What to produce => Reproduce the data below exactly as written. Pictures do not belong in the copy.

Supplied data =>
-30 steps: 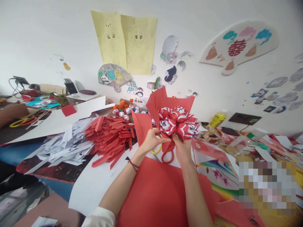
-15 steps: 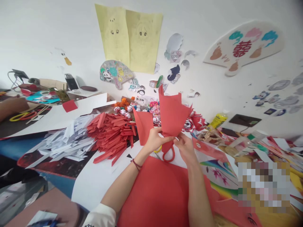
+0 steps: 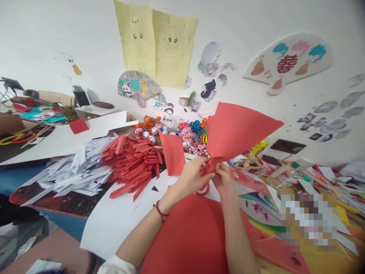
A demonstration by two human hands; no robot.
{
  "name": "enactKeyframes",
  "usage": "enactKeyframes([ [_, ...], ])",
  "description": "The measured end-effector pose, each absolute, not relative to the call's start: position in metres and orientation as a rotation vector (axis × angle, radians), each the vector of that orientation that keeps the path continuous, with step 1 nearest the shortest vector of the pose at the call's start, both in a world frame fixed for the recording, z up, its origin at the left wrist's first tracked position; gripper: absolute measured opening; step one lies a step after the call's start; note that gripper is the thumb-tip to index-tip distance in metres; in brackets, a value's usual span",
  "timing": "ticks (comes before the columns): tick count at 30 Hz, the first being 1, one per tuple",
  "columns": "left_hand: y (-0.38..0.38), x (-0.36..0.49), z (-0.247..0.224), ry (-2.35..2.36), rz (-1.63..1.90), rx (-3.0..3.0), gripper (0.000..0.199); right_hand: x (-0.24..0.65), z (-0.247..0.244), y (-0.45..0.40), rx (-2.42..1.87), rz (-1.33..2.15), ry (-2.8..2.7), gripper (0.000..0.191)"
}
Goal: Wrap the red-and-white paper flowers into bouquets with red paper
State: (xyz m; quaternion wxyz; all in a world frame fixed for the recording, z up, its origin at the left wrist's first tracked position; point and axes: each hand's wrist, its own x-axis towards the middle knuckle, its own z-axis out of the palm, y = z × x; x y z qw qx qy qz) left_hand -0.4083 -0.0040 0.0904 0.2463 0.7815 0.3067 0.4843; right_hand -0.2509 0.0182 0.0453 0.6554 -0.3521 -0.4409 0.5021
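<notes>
A sheet of red paper (image 3: 239, 131), gathered at its base and fanned out above like a bouquet wrap, stands upright before me. My left hand (image 3: 194, 177) is closed on the gathered neck, thumb pointing right. On the other side of the neck, my right hand (image 3: 224, 177) pinches the paper with bent fingers. Just below both hands shows a red loop handle (image 3: 203, 189), perhaps of scissors, partly hidden. A large red sheet (image 3: 188, 236) lies under my forearms. Left of my hands, another folded red piece (image 3: 172, 152) stands up.
Piles of red folded strips (image 3: 132, 163) and white folded strips (image 3: 80, 167) lie at left on the table. Small handmade flowers (image 3: 186, 131) stand against the wall behind. Paper scraps and a black tablet-like panel (image 3: 288, 146) crowd the right. A co-worker's hand (image 3: 8, 123) is at far left.
The red wrap has turned and now fans out to the upper right, showing a broad smooth face. Both hands remain at its neck. The view has shifted slightly.
</notes>
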Motion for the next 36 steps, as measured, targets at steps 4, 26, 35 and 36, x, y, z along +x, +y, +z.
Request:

Your solution =>
-30 steps: 
-15 steps: 
+0 steps: 
A demonstration by two human hands; no robot.
{
  "name": "enactKeyframes",
  "usage": "enactKeyframes([ [_, ...], ])",
  "description": "The measured end-effector pose, each absolute, not relative to the call's start: position in metres and orientation as a rotation vector (axis × angle, radians), each the vector of that orientation that keeps the path continuous, with step 1 nearest the shortest vector of the pose at the call's start, both in a world frame fixed for the recording, z up, its origin at the left wrist's first tracked position; gripper: absolute measured opening; step one lies a step after the call's start; note that gripper is the thumb-tip to index-tip distance in metres; in brackets, a value's usual span",
  "timing": "ticks (comes before the columns): tick count at 30 Hz, the first being 1, one per tuple",
  "columns": "left_hand: y (-0.38..0.38), x (-0.36..0.49), z (-0.247..0.224), ry (-2.35..2.36), rz (-1.63..1.90), rx (-3.0..3.0), gripper (0.000..0.199); right_hand: x (-0.24..0.65), z (-0.247..0.244), y (-0.45..0.40), rx (-2.42..1.87), rz (-1.33..2.15), ry (-2.8..2.7), gripper (0.000..0.191)"
}
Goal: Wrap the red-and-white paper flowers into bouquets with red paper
State: (xyz m; quaternion wxyz; all in a world frame fixed for the recording, z up, its origin at the left wrist's first tracked position; point and axes: each hand's wrist, its own x-axis towards the middle knuckle, its own z-axis out of the palm, y = z × x; x y z qw qx qy qz) left_hand -0.4083 -0.0040 0.0904 0.2463 0.7815 0.3067 0.4843; right_hand -0.2509 0.0182 0.0453 0.6554 -0.3521 -0.4409 0.5021
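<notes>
A sheet of red paper (image 3: 239, 131), gathered at its base and fanned out above like a bouquet wrap, stands upright before me. My left hand (image 3: 194, 177) is closed on the gathered neck, thumb pointing right. On the other side of the neck, my right hand (image 3: 224, 177) pinches the paper with bent fingers. Just below both hands shows a red loop handle (image 3: 203, 189), perhaps of scissors, partly hidden. A large red sheet (image 3: 188, 236) lies under my forearms. Left of my hands, another folded red piece (image 3: 172, 152) stands up.
Piles of red folded strips (image 3: 132, 163) and white folded strips (image 3: 80, 167) lie at left on the table. Small handmade flowers (image 3: 186, 131) stand against the wall behind. Paper scraps and a black tablet-like panel (image 3: 288, 146) crowd the right. A co-worker's hand (image 3: 8, 123) is at far left.
The red wrap has turned and now fans out to the upper right, showing a broad smooth face. Both hands remain at its neck. The view has shifted slightly.
</notes>
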Motion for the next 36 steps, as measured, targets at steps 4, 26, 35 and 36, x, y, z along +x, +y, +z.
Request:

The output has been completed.